# Task to complete
Copy the data below. Keep every line exactly as it is.

# Given data

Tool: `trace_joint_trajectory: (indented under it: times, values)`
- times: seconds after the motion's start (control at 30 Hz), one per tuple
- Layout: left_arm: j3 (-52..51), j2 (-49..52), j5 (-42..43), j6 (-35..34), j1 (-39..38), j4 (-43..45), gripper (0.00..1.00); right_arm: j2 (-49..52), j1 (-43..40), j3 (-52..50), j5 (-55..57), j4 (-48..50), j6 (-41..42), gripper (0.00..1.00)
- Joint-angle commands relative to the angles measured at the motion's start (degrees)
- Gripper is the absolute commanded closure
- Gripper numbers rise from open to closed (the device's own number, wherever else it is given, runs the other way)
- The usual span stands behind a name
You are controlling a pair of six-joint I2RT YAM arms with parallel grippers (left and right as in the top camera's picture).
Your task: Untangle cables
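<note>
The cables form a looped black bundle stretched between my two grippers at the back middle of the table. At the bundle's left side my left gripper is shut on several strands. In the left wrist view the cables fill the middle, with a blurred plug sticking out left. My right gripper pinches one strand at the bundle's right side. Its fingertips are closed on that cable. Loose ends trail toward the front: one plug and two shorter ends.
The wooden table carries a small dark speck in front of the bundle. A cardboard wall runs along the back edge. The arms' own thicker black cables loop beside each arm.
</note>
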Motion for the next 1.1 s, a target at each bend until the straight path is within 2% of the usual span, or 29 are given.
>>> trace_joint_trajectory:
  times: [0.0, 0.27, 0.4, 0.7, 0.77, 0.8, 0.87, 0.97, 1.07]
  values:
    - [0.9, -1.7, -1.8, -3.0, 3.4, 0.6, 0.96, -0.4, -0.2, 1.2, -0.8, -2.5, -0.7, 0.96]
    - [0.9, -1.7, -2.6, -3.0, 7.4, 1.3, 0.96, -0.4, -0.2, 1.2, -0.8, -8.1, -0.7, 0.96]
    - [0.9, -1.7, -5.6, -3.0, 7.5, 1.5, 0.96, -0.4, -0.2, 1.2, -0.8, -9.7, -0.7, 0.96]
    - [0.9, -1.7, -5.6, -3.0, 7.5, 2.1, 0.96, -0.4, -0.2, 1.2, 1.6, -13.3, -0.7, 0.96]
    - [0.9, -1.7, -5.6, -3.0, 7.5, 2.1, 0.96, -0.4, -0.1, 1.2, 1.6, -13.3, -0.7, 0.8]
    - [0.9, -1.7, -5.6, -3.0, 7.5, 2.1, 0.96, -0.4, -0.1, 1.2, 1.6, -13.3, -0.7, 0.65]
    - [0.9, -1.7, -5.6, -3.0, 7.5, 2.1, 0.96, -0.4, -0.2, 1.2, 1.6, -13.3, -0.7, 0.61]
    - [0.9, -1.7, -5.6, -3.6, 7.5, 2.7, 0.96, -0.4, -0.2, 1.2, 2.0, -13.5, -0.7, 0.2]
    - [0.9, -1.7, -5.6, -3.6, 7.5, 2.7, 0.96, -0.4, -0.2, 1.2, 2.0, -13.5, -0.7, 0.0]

# Result below
Tool: `trace_joint_trajectory: (indented under it: times, values)`
- times: seconds after the motion's start (control at 30 Hz), one per tuple
- Layout: left_arm: j3 (-52..51), j2 (-49..52), j5 (-42..43), j6 (-35..34), j1 (-39..38), j4 (-43..45), gripper (0.00..1.00); right_arm: j2 (-49..52), j1 (-43..40), j3 (-52..50), j5 (-55..57), j4 (-48..50), j6 (-41..42), gripper (0.00..1.00)
- Joint-angle commands relative to the angles measured at the motion's start (degrees)
- Gripper is the absolute commanded closure
- Gripper numbers rise from open to closed (the device's own number, wherever else it is given, runs the other way)
- The usual span stands behind a name
You are controlling a pair of six-joint I2RT YAM arms with parallel grippers (left and right as in the top camera's picture).
Your task: Untangle cables
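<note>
The cables form a looped black bundle stretched between my two grippers at the back middle of the table. At the bundle's left side my left gripper is shut on several strands. In the left wrist view the cables fill the middle, with a blurred plug sticking out left. My right gripper pinches one strand at the bundle's right side. Its fingertips are closed on that cable. Loose ends trail toward the front: one plug and two shorter ends.
The wooden table carries a small dark speck in front of the bundle. A cardboard wall runs along the back edge. The arms' own thicker black cables loop beside each arm.
</note>
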Motion for the next 1.1 s, a target at each bend until the straight path is within 2% of the usual span, or 29 are given.
>>> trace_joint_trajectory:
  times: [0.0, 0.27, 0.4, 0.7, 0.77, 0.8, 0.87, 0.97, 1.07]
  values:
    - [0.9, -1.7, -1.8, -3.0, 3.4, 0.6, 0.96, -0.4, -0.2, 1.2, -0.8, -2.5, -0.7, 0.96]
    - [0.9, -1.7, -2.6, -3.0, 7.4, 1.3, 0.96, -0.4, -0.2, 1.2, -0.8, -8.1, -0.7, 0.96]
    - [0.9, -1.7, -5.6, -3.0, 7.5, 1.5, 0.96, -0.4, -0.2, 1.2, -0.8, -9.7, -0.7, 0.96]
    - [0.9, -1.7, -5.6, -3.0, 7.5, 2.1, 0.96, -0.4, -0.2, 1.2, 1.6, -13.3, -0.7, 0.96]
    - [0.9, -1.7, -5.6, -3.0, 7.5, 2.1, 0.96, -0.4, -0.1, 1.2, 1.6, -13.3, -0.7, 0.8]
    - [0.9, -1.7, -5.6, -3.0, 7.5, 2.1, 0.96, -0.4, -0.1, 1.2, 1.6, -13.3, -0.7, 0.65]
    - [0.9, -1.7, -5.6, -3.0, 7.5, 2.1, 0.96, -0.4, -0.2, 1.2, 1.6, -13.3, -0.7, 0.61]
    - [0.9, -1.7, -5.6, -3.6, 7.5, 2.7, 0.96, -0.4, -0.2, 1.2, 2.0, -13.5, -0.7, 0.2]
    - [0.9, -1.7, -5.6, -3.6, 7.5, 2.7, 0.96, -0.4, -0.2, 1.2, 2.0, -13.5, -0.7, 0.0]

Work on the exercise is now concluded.